[[ DATA SUPPLIED, beginning ]]

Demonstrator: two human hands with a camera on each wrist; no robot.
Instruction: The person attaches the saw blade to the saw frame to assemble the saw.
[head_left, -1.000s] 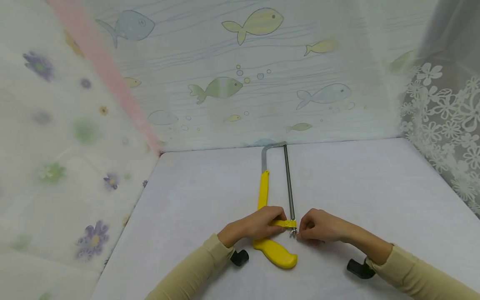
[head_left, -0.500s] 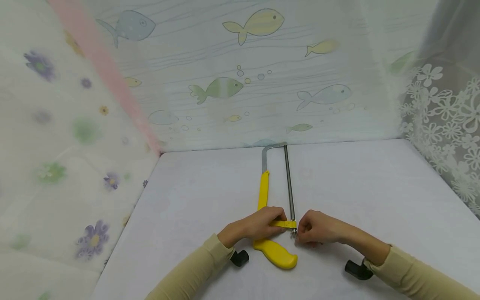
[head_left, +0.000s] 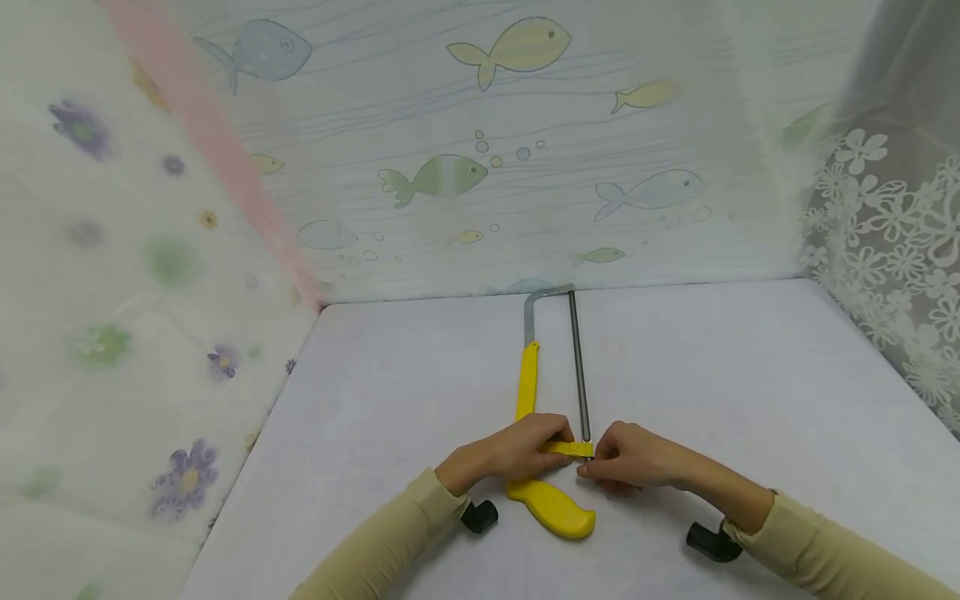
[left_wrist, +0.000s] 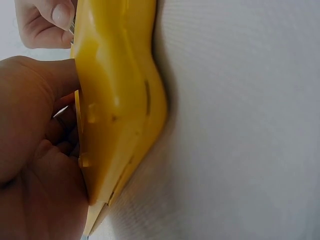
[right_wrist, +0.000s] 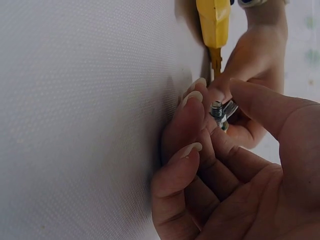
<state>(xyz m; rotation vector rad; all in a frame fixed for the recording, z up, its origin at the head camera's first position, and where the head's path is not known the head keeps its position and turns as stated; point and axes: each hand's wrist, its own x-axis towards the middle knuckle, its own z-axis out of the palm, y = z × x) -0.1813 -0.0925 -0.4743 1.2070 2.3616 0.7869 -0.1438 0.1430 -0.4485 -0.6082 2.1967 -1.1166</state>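
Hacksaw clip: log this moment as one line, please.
left hand holds yellow hacksaw flat | right hand pinches wing nut at blade end | table white

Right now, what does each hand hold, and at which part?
Left hand grips the yellow-handled hacksaw where handle meets frame. Right hand pinches the small metal wing nut at the blade's near end.

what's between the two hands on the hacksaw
In the head view, only the saw's short yellow arm lies between the left hand and the right hand, whose fingers pinch the metal wing nut at its end.
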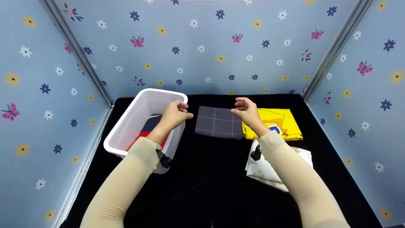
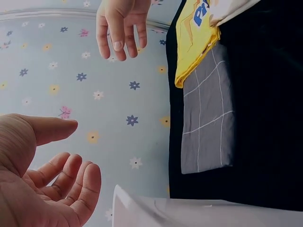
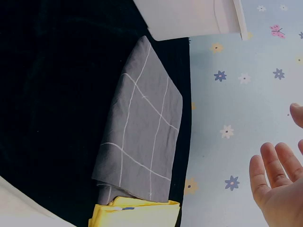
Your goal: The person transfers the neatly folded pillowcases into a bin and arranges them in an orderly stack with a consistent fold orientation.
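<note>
While hovering over the folded grey checked cloth (image 1: 218, 123), keep both hands level and come down on its two short sides at once. Left hand (image 1: 174, 114) above the near rim of the white bin (image 1: 164, 92), right hand (image 1: 248, 112) above the seam where grey cloth meets yellow cloth (image 1: 275, 122); fingers of both loosely curled and relaxed, gripping nothing, touching nothing. Confirmed from the wrist views: left palm (image 2: 42, 189) bare, right palm (image 3: 279, 184) bare, grey cloth flat below on the black tabletop (image 1: 205, 177).

Note the position of the grey cloth: between bin and yellow cloth, apart from the bin wall, touching the yellow cloth along its right edge. Judging from that contact, pinch on the right side with care, taking only the grey layers and leaving the yellow edge behind. Slide fingertips under the whole stack of folds rather than under the top layer alone, so as to keep the square shape. Grip near the corners on the far side if possible, with thumbs on top, and lift straight up before moving sideways.

Mind the bin rim close under the left wrist. Already in the bin: folded red and dark clothes (image 1: 148, 126). Lying nearer, under the right forearm: a white cloth (image 1: 269, 171), best left undisturbed.
</note>
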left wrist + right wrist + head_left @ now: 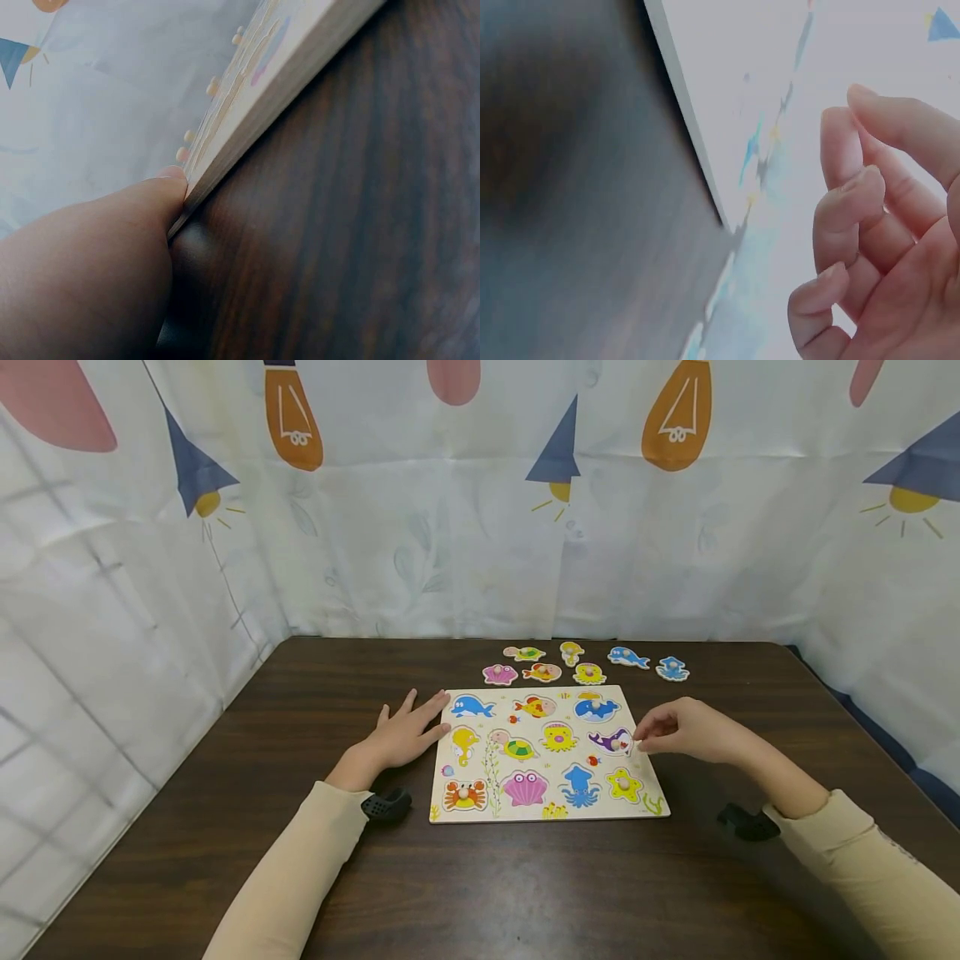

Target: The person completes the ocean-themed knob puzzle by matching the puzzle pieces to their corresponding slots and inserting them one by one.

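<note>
On puzzle board (545,814): left hand (405,737) flat against edge; right hand (675,731) pinches purple piece (611,742).

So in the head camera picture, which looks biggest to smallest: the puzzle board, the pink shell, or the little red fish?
1. Puzzle board
2. Pink shell
3. Little red fish, tiny beside the shell

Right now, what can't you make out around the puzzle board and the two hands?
- Head view: whether the right hand pinches the purple piece; its fingertips cover the peg.
- Right wrist view: blurred, the puzzle board is unreadable.
- Left wrist view: the left hand fills the frame; board pictures are edge-on.
</note>
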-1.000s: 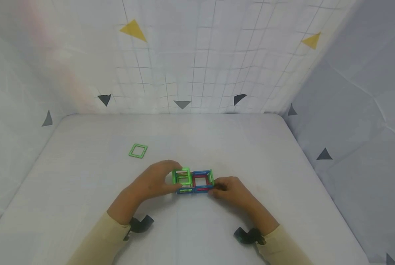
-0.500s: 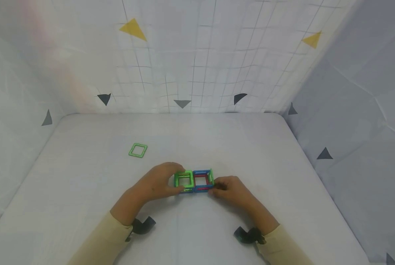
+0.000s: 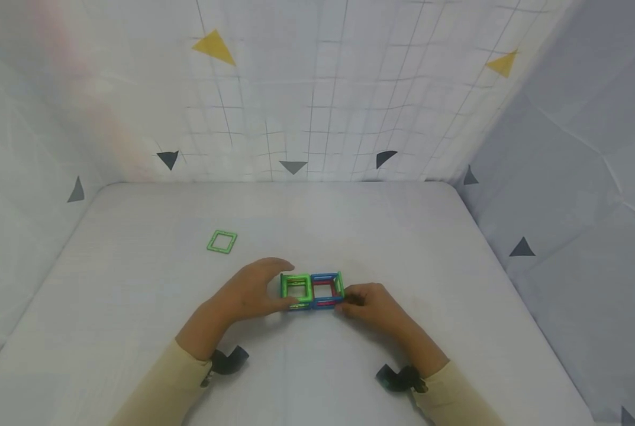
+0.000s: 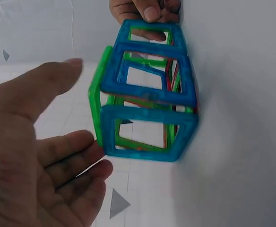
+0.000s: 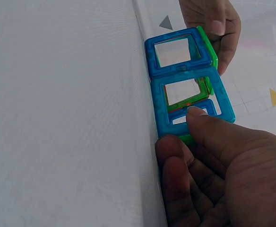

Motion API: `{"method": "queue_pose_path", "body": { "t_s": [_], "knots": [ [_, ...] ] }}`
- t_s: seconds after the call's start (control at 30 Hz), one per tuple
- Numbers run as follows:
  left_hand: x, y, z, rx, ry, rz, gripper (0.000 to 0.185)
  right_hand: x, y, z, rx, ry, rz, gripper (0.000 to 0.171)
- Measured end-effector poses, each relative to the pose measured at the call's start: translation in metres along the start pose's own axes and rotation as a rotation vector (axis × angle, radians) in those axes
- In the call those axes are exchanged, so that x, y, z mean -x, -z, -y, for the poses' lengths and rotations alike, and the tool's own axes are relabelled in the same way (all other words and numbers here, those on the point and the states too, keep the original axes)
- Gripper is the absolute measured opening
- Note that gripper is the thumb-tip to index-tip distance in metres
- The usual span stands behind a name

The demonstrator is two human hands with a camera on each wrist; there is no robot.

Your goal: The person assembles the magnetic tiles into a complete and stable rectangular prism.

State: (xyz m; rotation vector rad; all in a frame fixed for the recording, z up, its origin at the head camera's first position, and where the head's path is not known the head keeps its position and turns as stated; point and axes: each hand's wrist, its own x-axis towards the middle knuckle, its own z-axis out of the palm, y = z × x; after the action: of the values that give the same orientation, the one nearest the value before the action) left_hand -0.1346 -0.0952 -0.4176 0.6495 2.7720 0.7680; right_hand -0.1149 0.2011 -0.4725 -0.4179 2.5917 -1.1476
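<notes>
We found both hands at a small block of magnetic tiles [image 3: 312,291] standing on the white table [image 3: 349,225], a little nearer than its middle. The block was two open cubes side by side — green, blue and red square frames joined edge to edge.

The left hand [image 3: 250,293] lay at the block's left end with its fingers nearly straight and spread. In the left wrist view its fingertips [image 4: 93,142] met the green edge of the block [image 4: 145,111], while the thumb stood just clear of it; it gripped nothing. The right hand [image 3: 370,305] was at the right end, fingers curled. In the right wrist view its thumb [image 5: 199,116] pressed on the nearest blue frame of the block [image 5: 185,80] and the other fingers were bent under at the corner, so it seemed to pinch that end, though the contact below was hidden from us.

A single green square tile [image 3: 222,242] lay flat on the table, well apart from the block, to the far left of it. Behind the table hung a white gridded sheet [image 3: 317,89] marked with yellow and dark triangles. Both sleeves were pale yellow — a dark strap sat at each wrist.
</notes>
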Motion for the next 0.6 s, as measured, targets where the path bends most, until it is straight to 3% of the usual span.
{"method": "queue_pose_path", "body": {
  "t_s": [0.2, 0.37, 0.6],
  "knots": [
    [-0.005, 0.008, 0.021, 0.030, 0.128, -0.141, 0.064, 0.000, 0.000, 0.001, -0.016, -0.006, 0.004, 0.013],
    [-0.008, 0.016, 0.039, 0.030, 0.229, -0.215, 0.072, 0.000, 0.001, 0.002, -0.016, -0.002, 0.002, 0.013],
    [-0.011, 0.018, 0.062, 0.009, 0.309, -0.342, 0.075, 0.000, 0.000, 0.001, -0.007, -0.014, 0.008, 0.016]
  ]
}}
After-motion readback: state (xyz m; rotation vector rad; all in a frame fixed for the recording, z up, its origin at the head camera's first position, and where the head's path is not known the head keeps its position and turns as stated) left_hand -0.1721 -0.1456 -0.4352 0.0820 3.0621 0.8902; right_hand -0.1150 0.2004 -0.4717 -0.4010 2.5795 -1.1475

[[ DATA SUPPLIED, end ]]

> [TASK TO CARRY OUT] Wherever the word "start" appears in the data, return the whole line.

> [RESULT]
- t_s: seconds after the call's start (control at 30 Hz), one per tuple
- Measured end-effector poses, each relative to the pose measured at the call's start: translation in metres along the start pose's own axes and rotation as a rotation vector (axis × angle, radians) in those axes

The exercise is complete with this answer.